As alternativas ainda não estão seladas. Pior, o discurso que possa compor essa candidatura de centro, apesar de contar com o apoio de pessoas preparadas e experientes, ainda não decantou. Lula sabe disso e já se dispôs a novamente flertar com o centro, buscando romper seu isolamento à esquerda, a despeito de setores do seu partido, em especial da sua presidente, a senadora Gleisi Hoffmann, que rejeitam esse movimento do seu líder maior. Por outro lado, a consigna “o Brasil precisa de construtores e não de gladiadores”, repetida comumente por Geraldo Alckmin visa insinuar que aqueles que querem o “bem do Brasil” devem buscar sua união e não digladiarem entre si. Para os propósitos de uma candidatura de centro democrático, está é uma construção feliz. Em tom mais beligerante do que Alckmin, mas não sem ter suas razões, João Doria tem falado incisivamente em que o combate ao lulismo – para ele o principal adversário – deve se dar com a formação de uma “frente do centro democrático”. Certamente, um discurso alinhado com a alternativa que se propugna para os setores que não querem os extremos à direita nem à esquerda. Por enquanto os outsiders ainda estão fora da luta política e, por isso, é duvidoso que politicamente possam dar alguma contribuição ao país. Pior, o chamado “corporativismo de partido” que tanto o PT praticou no passado, pensando mais nele do que no país, não é bom conselheiro, especialmente numa época de crise profunda por que passa a relação da sociedade com a política.
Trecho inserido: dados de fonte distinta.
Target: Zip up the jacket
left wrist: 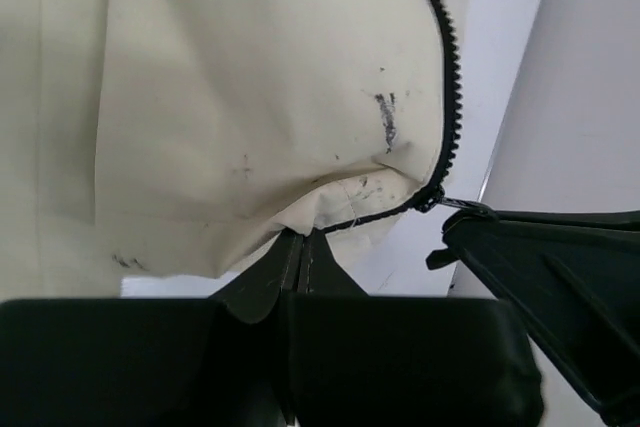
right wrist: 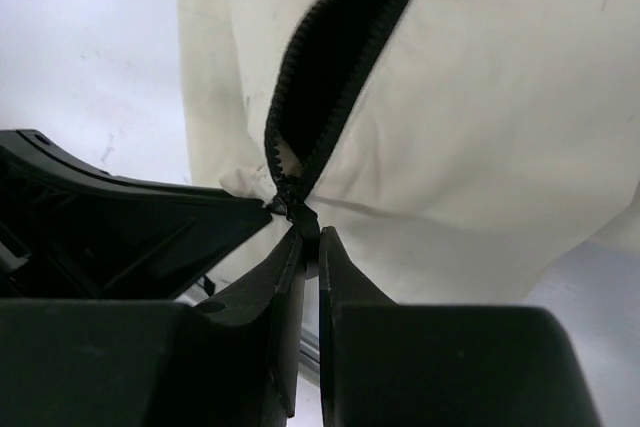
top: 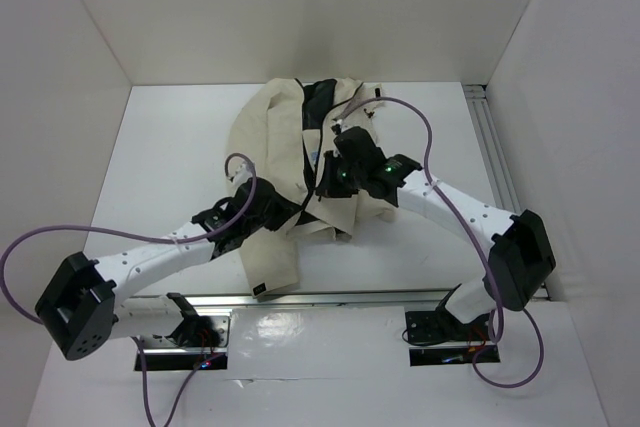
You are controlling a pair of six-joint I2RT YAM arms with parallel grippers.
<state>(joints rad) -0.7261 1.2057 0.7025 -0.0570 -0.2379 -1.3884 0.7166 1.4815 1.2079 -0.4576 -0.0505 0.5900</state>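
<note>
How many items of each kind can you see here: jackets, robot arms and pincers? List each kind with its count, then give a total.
Jacket: 1
Robot arms: 2 (left arm, right arm)
Pincers: 2 (left pincer, right pincer)
Total: 5

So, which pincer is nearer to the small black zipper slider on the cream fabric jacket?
Right. The right pincer holds the zipper slider by its pull; the left pincer clamps the cream jacket hem just beside it.
</note>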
O dilema tucano em relação ao governo Temer, que vem agitando a cena política, não é o centro da conjuntura, mas é um problema para a definição de uma candidatura forte que possa chegar ao segundo turno expressando um programa que articule setores democráticos da direita liberal à esquerda democrática. Ao que parece, o tempo político de “ruptura” com o governo Temer já passou e mesmo que o PSDB assim decida até dezembro, pouco afetará a tarefa que os democratas  têm pela frente. Sair do governo provavelmente será uma operação com dividendos irrelevantes se pensarmos em função do impacto que terá no conjunto da sociedade. Em contrapartida, pode produzir um resultado nefasto: abrir passagem para Lula conquistar uma parte do centro político que estava perdido para ele. O núcleo central da política democrática está nas saídas para um país que se encontra afogado pela crise que nos deixou o PT e tem pouco a ver com o fato de estar ou ter apoiado o governo Temer.

Felizmente, já nos afastamos da lógica binária que tantos prejuízos políticos causaram e precisamos construir uma estratégia de largo folego para enfrentar e superar a crise. As expectativas quanto à uma transição que colocasse o país num novo patamar não foram e não serão correspondidas até o final do próximo ano, por diversas razões. Haverá a necessidade de paciência nessa espera ativa que teremos que cumprir até as eleições de 2018. Nesse percurso, à moda de Weber, teremos que mobilizar, dentro das nossas melhores tradições, além da “conciliação”, os valores da política, na sua dimensão de vocação, bem como ato de realismo diante de nossas responsabilidades públicas perante o país.